O arguido afirma também que aos funcionários da sociedade arguida era dada formação pela pessoa que contrataram e que conhecia a máquina que compraram e que ficou responsável pela manutenção da máquina e chefe de produção. Referiu-se também às formações dadas na área da saúde e higiene (primeiros socorros) por empresas externas. Contudo e quanto a estes factos, do depoimento do arguido resulta também com muita clareza que a pessoa que contrataram para fazer a manutenção da máquina e dar a formação sobre o seu funcionamento, não soube resolver o problema, quando constatou que a ofendida tinha o braço preso dentro da máquina, tendo sido o arguido que à distância lhe explicou o que devia fazer e que veio a resultar, mas demasiado tarde, pois antes destas instruções a pessoa que conhecia bem a máquina andou a procurar dentro da empresa por peças metálicas para tentar levantar o rolo, e ferramentas para desmontar sabe-se lá o quê, enquanto o braço da ofendida continuava dentro da máquina sujeito a temperaturas superiores a 180 graus.
Assim, e como sabemos, a circunstância dos arguidos negarem a prática dos factos não releva pois o Tribunal pode lançar mão da demais prova produzida.

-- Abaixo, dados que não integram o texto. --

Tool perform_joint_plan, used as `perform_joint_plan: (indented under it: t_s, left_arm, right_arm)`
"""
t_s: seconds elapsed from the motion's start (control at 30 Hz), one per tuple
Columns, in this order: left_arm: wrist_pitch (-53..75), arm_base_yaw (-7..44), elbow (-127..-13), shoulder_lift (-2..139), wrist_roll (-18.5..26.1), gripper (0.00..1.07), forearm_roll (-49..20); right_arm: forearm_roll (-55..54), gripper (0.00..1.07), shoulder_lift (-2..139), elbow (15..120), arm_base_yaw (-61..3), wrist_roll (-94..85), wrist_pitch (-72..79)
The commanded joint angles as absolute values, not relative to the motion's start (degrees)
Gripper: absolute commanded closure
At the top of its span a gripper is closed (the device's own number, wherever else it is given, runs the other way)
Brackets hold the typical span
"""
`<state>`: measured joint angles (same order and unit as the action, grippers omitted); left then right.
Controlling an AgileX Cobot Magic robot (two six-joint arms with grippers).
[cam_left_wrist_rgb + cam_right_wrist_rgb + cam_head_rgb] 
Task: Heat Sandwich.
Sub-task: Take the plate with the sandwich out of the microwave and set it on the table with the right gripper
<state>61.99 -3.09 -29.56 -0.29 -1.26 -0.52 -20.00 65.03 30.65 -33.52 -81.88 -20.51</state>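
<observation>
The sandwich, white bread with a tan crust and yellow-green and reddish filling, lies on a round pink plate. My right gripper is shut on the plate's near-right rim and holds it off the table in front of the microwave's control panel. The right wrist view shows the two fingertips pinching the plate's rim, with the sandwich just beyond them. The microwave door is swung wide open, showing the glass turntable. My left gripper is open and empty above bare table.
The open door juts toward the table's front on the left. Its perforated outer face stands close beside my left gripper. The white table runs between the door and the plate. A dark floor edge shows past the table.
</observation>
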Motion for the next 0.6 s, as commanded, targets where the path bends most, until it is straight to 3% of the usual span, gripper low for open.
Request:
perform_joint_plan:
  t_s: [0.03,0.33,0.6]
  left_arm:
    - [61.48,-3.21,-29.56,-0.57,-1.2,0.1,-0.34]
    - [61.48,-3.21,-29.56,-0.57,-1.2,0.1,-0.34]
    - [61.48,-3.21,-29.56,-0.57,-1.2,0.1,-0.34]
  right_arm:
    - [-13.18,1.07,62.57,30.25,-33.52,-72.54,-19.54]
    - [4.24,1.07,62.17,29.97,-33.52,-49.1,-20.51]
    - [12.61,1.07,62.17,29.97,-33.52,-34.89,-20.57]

Assim, a prova dos factos a que aludem os pontos 10 e 11, atendeu-se ao depoimento das testemunhas, que quanto aos mesmos foram também unânimes, infirmando totalmente as declarações dos arguidos. Atendeu-se igualmente às declarações da arguida na parte em que o seu depoimento é corroborado pelos depoimentos das testemunhas, em que admite a inexistência de avisos nas máquinas. Com efeito, a testemunha II, colega da ofendida, que em conjunto com esta se encontrava a introduzir roupa na máquina em causa, referiu ao Tribunal todas as circunstâncias de tempo, modo e lugar em que os factos ocorreram, explicando com mágoa, que, estando muito perto da ofendida, o acidente ocorreu porque não sabia desligar a máquina, pois apenas lhes era ensinado como colocar roupa na máquina, desconhecendo para que serviam os botões, não tendo visto, até ao acidente, nenhum sinal de perigo ou instruções na máquina. Afirmou também que, e relativamente ao funcionamento da máquina, nunca tiveram formação. Foi-lhes dada formação, mas depois do acidente. Até àquela altura, nem sequer sabia a temperatura que era atingida dentro da máquina e que existia um sistema de segurança, acrescentando que ele também teria tentado tirar a fronha.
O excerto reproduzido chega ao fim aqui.